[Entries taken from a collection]

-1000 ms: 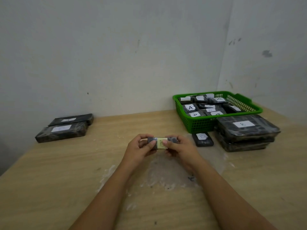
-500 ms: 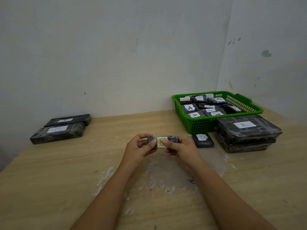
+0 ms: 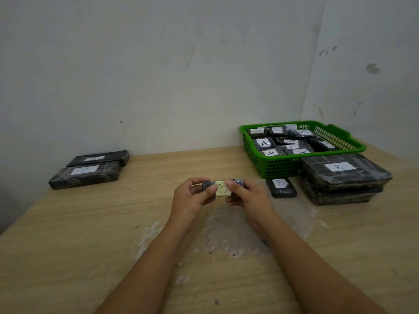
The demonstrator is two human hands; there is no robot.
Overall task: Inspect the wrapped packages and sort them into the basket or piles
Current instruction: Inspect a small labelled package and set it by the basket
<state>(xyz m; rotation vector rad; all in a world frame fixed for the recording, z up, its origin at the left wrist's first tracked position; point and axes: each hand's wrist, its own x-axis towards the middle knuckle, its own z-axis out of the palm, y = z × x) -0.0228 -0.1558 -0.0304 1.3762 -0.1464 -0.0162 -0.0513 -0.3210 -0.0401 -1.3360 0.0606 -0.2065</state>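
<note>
Black film wraps the small package (image 3: 223,188), held above the table (image 3: 68,234) at mid-front, its yellowish label reading B. The left hand (image 3: 192,197) and right hand (image 3: 246,196) pinch its ends, thumbs pressed beside the label. Near its right lie a small B package (image 3: 281,188) and a B stack (image 3: 344,177); the green basket (image 3: 272,165) beside them shows mostly A labels. Misreading the letter could likely send it into the basket; slick wrap could slip from a loosened pinch.

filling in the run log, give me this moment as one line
step: inspect | hands: left hand and right hand hold small package | label: B | held above table | basket: right, labels mostly A
</note>
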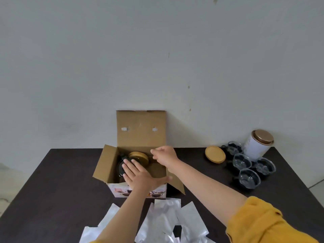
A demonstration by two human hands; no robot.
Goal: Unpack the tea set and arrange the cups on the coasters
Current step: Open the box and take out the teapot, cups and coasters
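Head view: the open box (112, 165) holds stacked coasters (138, 156) and a dark pot (121, 168). Left hand (140, 176) lies flat over it, fingers straight — right hand (164, 155) hovers, fingers loosely curled, empty. Four cups (249, 178) stand on the tabletop (52, 181).

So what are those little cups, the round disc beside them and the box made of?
The cups look like clear glass or clear plastic: see-through, with glinting rims. The disc looks like pale wood or bamboo, matte tan with a raised rim. The box is plain brown cardboard inside, with a printed white outside.
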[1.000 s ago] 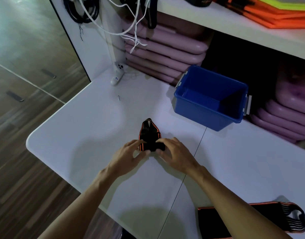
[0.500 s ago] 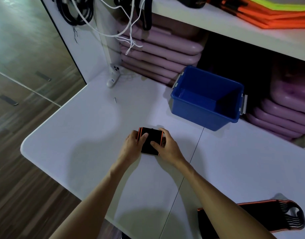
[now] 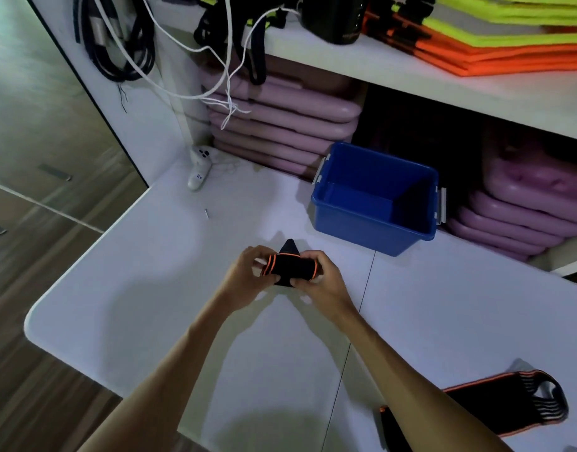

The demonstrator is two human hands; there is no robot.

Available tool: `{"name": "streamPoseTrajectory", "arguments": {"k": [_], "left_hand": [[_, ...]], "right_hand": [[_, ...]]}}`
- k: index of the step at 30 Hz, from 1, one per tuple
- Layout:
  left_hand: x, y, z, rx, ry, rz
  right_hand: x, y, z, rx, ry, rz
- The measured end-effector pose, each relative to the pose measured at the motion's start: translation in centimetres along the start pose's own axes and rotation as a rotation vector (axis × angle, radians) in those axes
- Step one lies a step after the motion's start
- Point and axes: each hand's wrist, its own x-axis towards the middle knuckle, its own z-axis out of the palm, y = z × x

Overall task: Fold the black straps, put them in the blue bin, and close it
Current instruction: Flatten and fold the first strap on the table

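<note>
A black strap with orange edging [image 3: 292, 267] is rolled into a short bundle and held just above the white table [image 3: 156, 288]. My left hand [image 3: 246, 274] grips its left end and my right hand [image 3: 323, 278] grips its right end. A pointed black tip sticks up behind the bundle. The blue bin [image 3: 375, 223] stands open, with nothing visible inside it, behind and to the right of my hands. A second black strap [image 3: 509, 409] lies flat at the table's lower right, partly behind my right forearm. No lid is in view.
A white controller [image 3: 199, 166] and a small screw [image 3: 206, 213] lie at the back left. Stacked pink pads [image 3: 280, 125] fill the space under the shelf [image 3: 443, 79], which holds orange and yellow vests. Cables hang at the upper left. The table's rounded corner is at left.
The strap went from pressed flat on the table to a tight roll lifted between both hands. The camera has moved closer and tilted up slightly.
</note>
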Motion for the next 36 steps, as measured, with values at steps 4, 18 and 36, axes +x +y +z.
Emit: {"name": "streamPoseTrajectory", "arguments": {"k": [4, 18, 36], "left_hand": [[1.7, 3.2, -1.3, 0.063, 0.044, 0.273], [11.6, 14.1, 0.8, 0.228, 0.084, 0.731], [21.0, 8.4, 3.8, 0.355, -0.127, 0.522]], "right_hand": [[0.7, -3.1, -1.4, -0.025, 0.073, -0.096], [6.0, -10.4, -10.5, -0.581, 0.351, -0.43], [19.5, -4.3, -12.6, -1.024, 0.032, -0.003]]}}
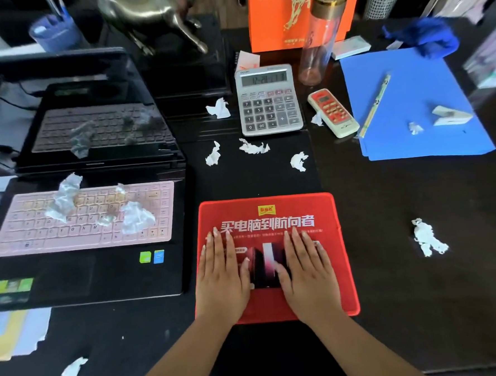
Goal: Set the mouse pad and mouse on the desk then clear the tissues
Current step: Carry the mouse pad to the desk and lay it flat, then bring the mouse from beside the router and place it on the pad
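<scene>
Both hands, left (220,272) & right (306,267), lie flat w/ fingers straight on red pad (267,212), just right of laptop (80,227). Pad step looks done; mouse not visible, needs finding next. Tissues (299,161) beyond pad remain.

1. Mouse pad (267,212): red, white lettering, small yellow logo, dark pink-streaked panel at centre.
2. Tissues (430,237): white, crumpled.
3. Desk (420,264): near-black.
4. Laptop (101,272): black body; pale pink keyboard cover (80,218); green and blue stickers.
5. Calculator (268,99): silver-grey, dark keys, some red.
6. Remote (332,113): cream, red face.
7. Folder (415,102): bright blue.
8. Gift bag (282,14): orange, gold figure.
9. Bottle (321,35): clear orange-tinted, bronze cap.
10. Cloth (426,36): deep blue.
11. Statue (157,13): brassy metal.
</scene>
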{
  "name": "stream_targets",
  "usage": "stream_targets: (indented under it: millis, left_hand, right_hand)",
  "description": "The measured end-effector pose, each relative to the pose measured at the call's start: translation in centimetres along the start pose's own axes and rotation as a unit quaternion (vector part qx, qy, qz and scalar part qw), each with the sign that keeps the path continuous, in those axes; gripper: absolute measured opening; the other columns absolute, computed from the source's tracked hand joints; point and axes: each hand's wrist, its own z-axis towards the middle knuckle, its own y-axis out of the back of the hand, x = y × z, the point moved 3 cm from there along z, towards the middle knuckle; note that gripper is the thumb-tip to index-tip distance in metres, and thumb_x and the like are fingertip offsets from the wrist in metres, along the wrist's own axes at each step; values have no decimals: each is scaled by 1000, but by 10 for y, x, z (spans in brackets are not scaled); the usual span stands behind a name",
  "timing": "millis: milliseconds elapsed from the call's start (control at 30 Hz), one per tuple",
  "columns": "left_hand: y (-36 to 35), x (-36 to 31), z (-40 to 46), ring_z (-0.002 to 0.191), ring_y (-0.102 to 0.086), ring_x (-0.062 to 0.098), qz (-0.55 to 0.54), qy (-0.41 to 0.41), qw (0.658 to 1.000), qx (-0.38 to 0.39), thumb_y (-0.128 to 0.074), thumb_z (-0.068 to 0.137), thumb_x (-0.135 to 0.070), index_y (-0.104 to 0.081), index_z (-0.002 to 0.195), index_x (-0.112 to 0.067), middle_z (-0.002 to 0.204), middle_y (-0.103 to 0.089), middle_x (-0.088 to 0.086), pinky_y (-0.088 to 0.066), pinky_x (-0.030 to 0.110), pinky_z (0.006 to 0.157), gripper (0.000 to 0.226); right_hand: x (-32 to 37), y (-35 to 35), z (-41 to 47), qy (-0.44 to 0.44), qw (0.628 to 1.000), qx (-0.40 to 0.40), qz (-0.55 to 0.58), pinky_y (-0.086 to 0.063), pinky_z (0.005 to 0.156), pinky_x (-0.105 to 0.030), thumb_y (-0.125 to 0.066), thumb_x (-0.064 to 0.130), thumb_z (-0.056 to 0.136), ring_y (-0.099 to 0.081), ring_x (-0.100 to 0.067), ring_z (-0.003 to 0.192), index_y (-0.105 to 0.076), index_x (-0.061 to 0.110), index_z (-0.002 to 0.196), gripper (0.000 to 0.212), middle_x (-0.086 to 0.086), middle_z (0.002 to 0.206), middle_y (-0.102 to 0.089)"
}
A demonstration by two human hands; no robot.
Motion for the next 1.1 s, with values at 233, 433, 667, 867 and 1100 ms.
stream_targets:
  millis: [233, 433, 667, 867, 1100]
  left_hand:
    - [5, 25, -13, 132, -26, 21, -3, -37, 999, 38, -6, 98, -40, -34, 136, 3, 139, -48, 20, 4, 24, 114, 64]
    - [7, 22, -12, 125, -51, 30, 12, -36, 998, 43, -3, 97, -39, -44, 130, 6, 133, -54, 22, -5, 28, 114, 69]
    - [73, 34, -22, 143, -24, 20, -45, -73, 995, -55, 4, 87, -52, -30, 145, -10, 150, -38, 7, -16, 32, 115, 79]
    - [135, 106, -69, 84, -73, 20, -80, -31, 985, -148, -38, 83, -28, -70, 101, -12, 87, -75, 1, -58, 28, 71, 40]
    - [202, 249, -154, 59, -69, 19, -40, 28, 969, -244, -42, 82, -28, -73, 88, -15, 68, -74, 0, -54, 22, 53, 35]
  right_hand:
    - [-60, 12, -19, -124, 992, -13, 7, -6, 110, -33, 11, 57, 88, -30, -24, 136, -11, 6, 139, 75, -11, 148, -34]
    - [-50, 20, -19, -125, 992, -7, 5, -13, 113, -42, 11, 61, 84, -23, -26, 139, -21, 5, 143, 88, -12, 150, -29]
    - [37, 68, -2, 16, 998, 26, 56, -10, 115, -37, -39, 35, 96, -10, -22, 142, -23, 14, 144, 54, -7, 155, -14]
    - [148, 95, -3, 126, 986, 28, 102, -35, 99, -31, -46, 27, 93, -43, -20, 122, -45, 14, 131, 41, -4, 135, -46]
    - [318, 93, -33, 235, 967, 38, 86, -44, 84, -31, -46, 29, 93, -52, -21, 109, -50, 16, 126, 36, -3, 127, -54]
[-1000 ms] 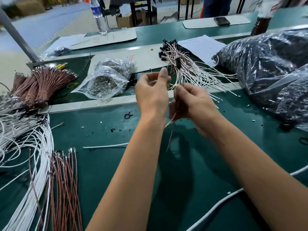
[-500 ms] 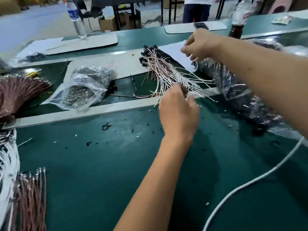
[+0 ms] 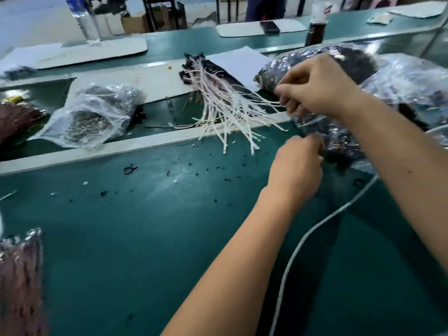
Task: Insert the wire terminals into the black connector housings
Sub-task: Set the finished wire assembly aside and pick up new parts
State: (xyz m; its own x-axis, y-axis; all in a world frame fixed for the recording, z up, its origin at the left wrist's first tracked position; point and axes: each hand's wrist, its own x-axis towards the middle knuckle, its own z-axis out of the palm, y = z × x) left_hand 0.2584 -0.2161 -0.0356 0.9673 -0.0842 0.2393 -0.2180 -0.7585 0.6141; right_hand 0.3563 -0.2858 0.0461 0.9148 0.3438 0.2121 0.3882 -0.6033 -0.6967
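Note:
A big clear plastic bag of black connector housings [image 3: 402, 76] lies at the right on the green table [image 3: 169, 238]. My right hand [image 3: 317, 88] is at the bag's left end, fingers curled down and pinching the plastic. My left hand [image 3: 297, 168] is just below it at the bag's near edge, its fingers curled into the plastic and partly hidden. A pile of white wires fitted with black housings [image 3: 218, 103] fans out left of both hands. The frame is blurred.
A small clear bag of metal terminals [image 3: 89, 117] lies at the left. Brown wire bundles sit at the far left [image 3: 14, 117] and bottom left [image 3: 19, 275]. A white cable [image 3: 303, 238] runs under my right forearm. Water bottle [image 3: 84, 18], phone [image 3: 269, 26] and dark bottle [image 3: 315, 32] stand behind.
The wired housing left my hands and joined the pile. My right hand came down from above the pile to the bag's end; my left hand moved right to the bag's near edge.

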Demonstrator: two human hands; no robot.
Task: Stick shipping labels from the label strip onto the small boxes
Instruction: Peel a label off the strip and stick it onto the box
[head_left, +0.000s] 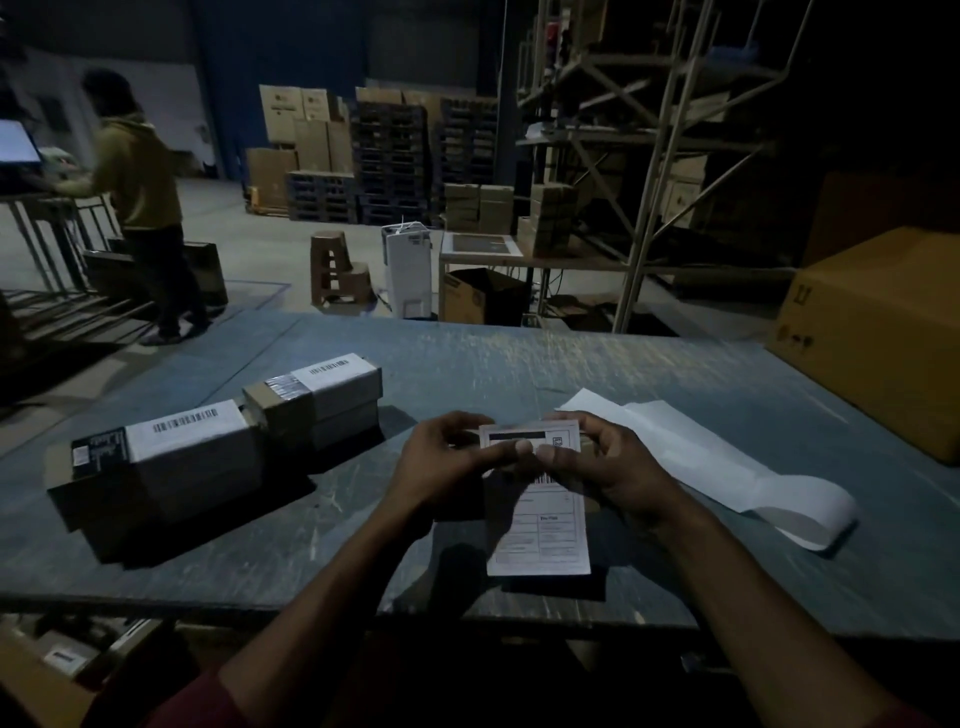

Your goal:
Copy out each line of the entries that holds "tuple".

Solution:
- k: index of the step at 30 Hz, from 1, one per tuple
  "timing": "millis: milliseconds elapsed from the call's start (control at 30 Hz), one per tuple",

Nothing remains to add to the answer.